Mmmm. I like to pick up the Firestone limited release, barrel aged stuff. I'm thinking about getting a small barrel from a local distillery to try aging a big porter.


----------



## npace (Sep 3, 2012)

I'm glad this thread caught on so fast.... so here's my new beer for today. A departure from what I normally go for, but this is all about trying new stuff for me. I wasn't really a fan on this one, it has a sort of sour after-taste, but I'm glad I got out of my comfort zone and tried something new.


----------



## yowzaa (Jul 31, 2007)

I was pleasantly surprised to find the heat of this one quite addictive!


----------



## lausch (Mar 29, 2002)

Bronco said:


> Whoa  What were you fixing?


Blower motor. And ours are easy to get to.



npace said:


> I'm glad this thread caught on so fast.


Agreed, but do we need more A3 content to keep it here?


----------



## JRutter (Nov 25, 2009)

lausch said:


> Agreed, but do we need more A3 content to keep it here?

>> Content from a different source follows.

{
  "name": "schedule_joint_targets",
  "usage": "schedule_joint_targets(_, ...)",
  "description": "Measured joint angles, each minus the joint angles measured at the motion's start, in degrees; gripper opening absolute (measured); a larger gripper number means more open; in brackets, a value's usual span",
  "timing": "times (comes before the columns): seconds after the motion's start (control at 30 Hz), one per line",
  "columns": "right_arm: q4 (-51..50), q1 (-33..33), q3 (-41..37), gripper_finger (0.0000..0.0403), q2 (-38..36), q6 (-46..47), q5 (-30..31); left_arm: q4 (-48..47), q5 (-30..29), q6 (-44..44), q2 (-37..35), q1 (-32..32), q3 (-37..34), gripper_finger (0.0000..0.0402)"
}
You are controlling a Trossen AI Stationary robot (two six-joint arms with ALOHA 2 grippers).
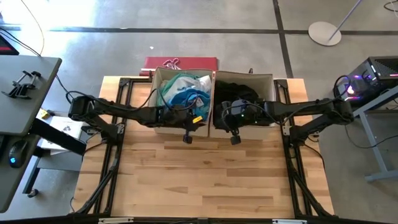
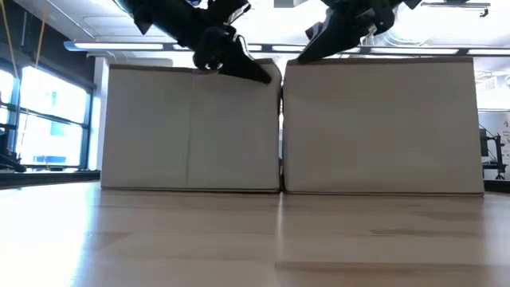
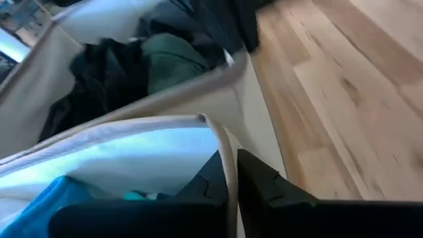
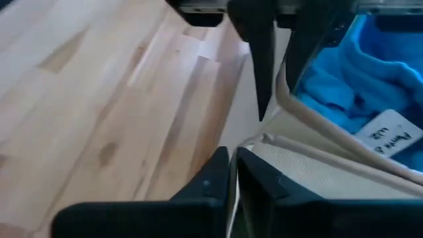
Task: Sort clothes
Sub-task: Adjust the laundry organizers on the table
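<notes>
Two beige fabric bins stand side by side on their bases at the table's far middle. The left bin [image 1: 181, 99] holds white, teal and bright blue clothes [image 1: 186, 92]. The right bin [image 1: 245, 99] holds black and dark green clothes [image 3: 142, 66]. My left gripper [image 3: 231, 155] is shut on the left bin's near wall, at the corner next to the right bin. My right gripper [image 4: 232, 153] is shut on the right bin's near wall, at the corner next to the left bin. Both grippers show above the bins' rims in the low view. My left gripper pinches the rim of the left bin's near wall [image 3: 223, 142] by its right corner, one finger inside the bin and one outside. The fingers come from above, slanting down. The bin stands on the table. My right gripper pinches the rim of the right bin's near wall [image 4: 235, 188] by its left corner, one finger on each side of the wall. Its own fingers hide most of the contact. The bin stands on the table.
Bare wooden tabletop [image 1: 199, 174] lies between the bins and the near edge. A red flat object [image 1: 180, 63] lies on the floor behind the bins. Side tables stand to the left [image 1: 25, 81] and right [image 1: 379, 81].
</notes>
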Motion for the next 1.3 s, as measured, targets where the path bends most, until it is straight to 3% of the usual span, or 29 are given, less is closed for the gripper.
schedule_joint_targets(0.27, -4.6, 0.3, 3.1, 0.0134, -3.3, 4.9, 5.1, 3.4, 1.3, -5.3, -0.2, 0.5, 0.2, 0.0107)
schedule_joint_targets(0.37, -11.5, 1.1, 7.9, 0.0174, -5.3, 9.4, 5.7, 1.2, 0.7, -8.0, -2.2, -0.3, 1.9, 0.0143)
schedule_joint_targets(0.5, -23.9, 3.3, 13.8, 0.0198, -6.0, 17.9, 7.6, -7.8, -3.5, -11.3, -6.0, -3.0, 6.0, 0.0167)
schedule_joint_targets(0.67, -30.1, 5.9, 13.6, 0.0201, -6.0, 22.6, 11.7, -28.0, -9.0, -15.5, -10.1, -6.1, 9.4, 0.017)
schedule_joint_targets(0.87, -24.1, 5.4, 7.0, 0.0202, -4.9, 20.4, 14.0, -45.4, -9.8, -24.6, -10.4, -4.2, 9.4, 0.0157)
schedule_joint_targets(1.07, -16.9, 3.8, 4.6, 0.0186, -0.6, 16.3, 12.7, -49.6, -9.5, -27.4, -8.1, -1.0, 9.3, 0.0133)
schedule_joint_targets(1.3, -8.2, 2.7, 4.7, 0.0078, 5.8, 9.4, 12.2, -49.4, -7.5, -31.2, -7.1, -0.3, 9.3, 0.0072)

Meh. I think they leave us alone because this sub forum has more traffic than most, if not all the others. Clicks = $. I just checked in to see what beer Nick had tonight. :beer:


----------



## Ponto (Jan 11, 2012)

JRutter said:


> Meh. I think they leave us alone because this sub forum has more traffic than most, if not all the others. Clicks = $. I just checked in to see what beer Nick had tonight. :beer:


Ceese will have to let me know if he just wants Honey Brown or a variety for Leavenworth....

He better come, or else we drink it all!!


----------



## Ponto (Jan 11, 2012)

Also one of my favorites from Germany. Still have one of the mugs.


----------



## npace (Sep 3, 2012)

Yep. Hofbrau is amazing. Like I said in my original post, IMO it's the best of the original Munich beers. 

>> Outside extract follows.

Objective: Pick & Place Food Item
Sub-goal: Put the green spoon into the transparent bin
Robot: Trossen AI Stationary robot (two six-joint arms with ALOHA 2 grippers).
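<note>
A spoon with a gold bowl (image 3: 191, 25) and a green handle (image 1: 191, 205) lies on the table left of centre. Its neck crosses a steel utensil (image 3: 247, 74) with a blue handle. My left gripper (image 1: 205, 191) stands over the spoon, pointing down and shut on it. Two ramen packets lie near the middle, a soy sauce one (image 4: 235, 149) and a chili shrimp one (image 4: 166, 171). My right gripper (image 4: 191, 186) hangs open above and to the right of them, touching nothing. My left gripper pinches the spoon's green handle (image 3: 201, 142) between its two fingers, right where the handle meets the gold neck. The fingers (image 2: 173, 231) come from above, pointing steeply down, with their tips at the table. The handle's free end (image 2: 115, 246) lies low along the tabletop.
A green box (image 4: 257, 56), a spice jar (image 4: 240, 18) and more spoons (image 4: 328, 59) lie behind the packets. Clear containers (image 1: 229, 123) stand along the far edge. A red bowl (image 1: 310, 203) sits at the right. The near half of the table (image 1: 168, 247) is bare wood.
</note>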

Tonight's however, is a Dutch beer. Another Alfa, but this is a Dortmunder, so named after the town along the Ruhr River. Originally developed for customers of the town who were primarily steel workers and coal miners, it is a blond lager with a bit more hops in it, and traditionally carries a higher alcohol content than other lagers and pilsners in Germany. Limburg, where I live, also had a lot of mines in the area, in fact I work in a building that sits atop an old coal mine. That, and I live about 2.5 miles from the German border. Anyway, on with a pic of the beer!


----------



## kharma (Jan 2, 2004)

Tonight for me, Ballast Point Grapefruit Sculpin. It's, ummmm... grapefruity.


----------



## Bronco (Mar 3, 2011)

Ponto said:


> Also one of my favorites from Germany. Still have one of the mugs.



Yup, she'd be my favourite, too


----------



## CorradoMusicMan (Mar 24, 2006)

@ groesche:

Whenever I'm in Switzerland I like to drink Monsteiner Steinbock (http://www.biervision-monstein.ch). The brewery is supposed to be the highest in Europe (just outside Davos @ 5,120 feet). The best part is their motto, "The last beer stop before heaven!".


----------



## npace (Sep 3, 2012)

I'll have a Hacker-Pschorr Animator please.


----------



## BeeAlk (Jun 3, 2013)

npace - i have never had any of the beers you've listed so far besides the Becks. I need to find a place that deals more foreign beer.


----------



## neu318 (Feb 18, 2003)

If you guys don't know, there is a mobile app called Untappd where you can keep track of the beers you drink as well as include pictures. I use it all the time and it's very helpful to keep track of what you have drank.


----------



## kgw (May 1, 2008)

Hacker-Pschorr is really good stuff...:thumbup:



npace said:


> I'll have a Hacker-Pschorr Animator please.










er

This saison by Brasserie Dupont is a regular at my house...


----------



## Bronco (Mar 3, 2011)

neu318 said:


> If you guys don't know, there is a mobile app called Untappd where you can keep track of the beers you drink as well as include pictures. I use it all the time and it's very helpful to keep track of what you have drank.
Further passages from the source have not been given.